## Directions
Across these entries, count the lines holding the string "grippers"; the number is the whole answer.
....
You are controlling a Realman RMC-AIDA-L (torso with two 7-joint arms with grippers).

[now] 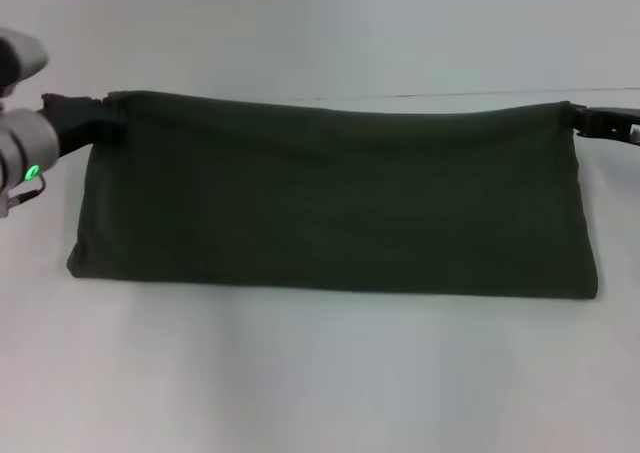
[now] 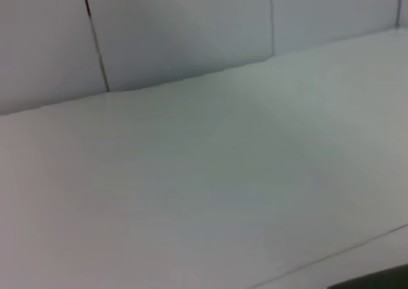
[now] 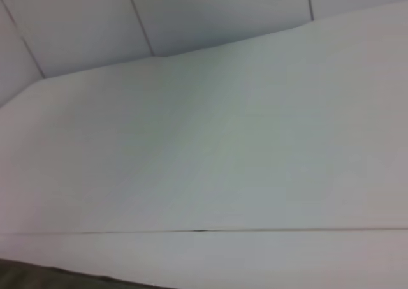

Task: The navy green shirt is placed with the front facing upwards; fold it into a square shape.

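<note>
In the head view the navy green shirt (image 1: 335, 198) lies across the middle of the white bench (image 1: 320, 383) as a long, dark band, already doubled over. Its near edge rests flat toward the front of the bench, while its far edge is stretched in a line between the two arms. No lettering shows on the side that faces up. The left gripper (image 1: 80, 113) sits at the far left corner of the band, and its dark fingers appear pinched on the cloth there. The right gripper (image 1: 590, 121) meets the far right corner and likewise seems clamped on the fabric.

The step in hand looks like carrying or smoothing this long fold. To do it well, both corners should travel together at the same height and pace, with the far edge kept taut so the band lands square on the layer beneath without wrinkles or a skewed edge.

The left wrist view shows bare bench top and the wall panels behind it, with only a dark sliver at one corner. Neither fingers nor grip can be judged there.

The right wrist view shows the same pale surface and a strip of the olive cloth (image 3: 38, 277) at the picture's edge, with no fingers visible.
</note>
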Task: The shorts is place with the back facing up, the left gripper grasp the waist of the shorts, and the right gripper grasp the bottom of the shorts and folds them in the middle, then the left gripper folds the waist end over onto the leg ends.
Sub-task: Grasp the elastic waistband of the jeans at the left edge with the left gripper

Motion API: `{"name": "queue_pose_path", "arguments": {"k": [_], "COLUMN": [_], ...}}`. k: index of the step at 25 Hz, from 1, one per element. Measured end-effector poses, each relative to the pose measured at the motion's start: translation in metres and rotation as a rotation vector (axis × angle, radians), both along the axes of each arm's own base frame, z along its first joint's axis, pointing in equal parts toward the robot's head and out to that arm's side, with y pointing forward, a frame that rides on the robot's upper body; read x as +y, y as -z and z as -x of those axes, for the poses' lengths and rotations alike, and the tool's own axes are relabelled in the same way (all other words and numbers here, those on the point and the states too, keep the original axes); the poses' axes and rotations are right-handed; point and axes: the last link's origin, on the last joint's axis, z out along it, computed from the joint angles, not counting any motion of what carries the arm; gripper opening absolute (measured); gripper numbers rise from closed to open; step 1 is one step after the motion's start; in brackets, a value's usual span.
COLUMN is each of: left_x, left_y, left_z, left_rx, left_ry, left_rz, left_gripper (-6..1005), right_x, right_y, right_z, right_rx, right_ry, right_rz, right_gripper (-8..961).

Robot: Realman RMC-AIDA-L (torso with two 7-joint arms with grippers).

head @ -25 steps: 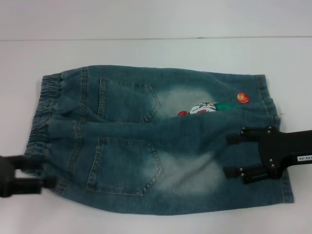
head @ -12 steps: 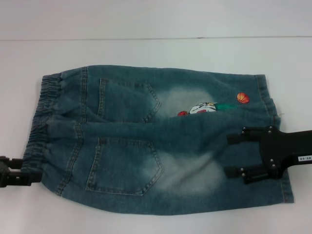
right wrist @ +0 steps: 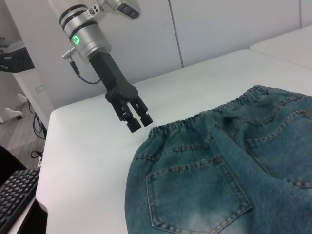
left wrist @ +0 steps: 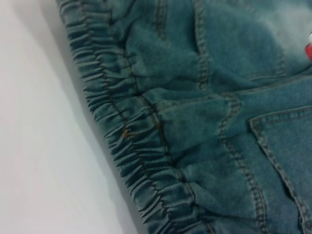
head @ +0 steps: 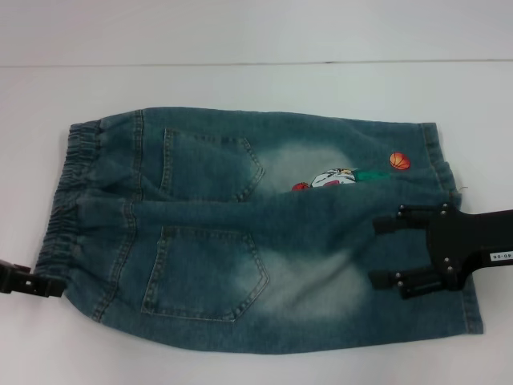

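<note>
Jaws on our left gripper point(right wrist: 138, 121) look nearly shut with nothing between them, hanging just off the near corner of the waist end point(head: 70, 196), above the counter point(head: 256, 92) rather than on cloth. Over the last second we have watched that claw slide back out toward the left edge of the head view, so now only its tip shows beside the ruffled elastic; it has backed away instead of closing in. Moving rightward, the shorts point(head: 240, 233) lie flat, back up, both patch pockets showing, and have not shifted at all. Past the cartoon embroidery and the orange basketball patch point(head: 399, 161) we reach the right gripper point(head: 385, 253), jaws spread wide, hovering over the near leg close to the bottom of the shorts point(head: 469, 309), and it has barely drifted. So we read this as no grasp made on either end yet. Our guess is that the left side is lining up afresh for the waistband, and the middle fold cannot begin until both ends are pinched.
</note>
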Motion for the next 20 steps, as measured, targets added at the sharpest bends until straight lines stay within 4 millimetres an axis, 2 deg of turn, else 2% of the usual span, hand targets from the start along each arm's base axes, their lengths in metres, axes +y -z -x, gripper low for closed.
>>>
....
## Task result
2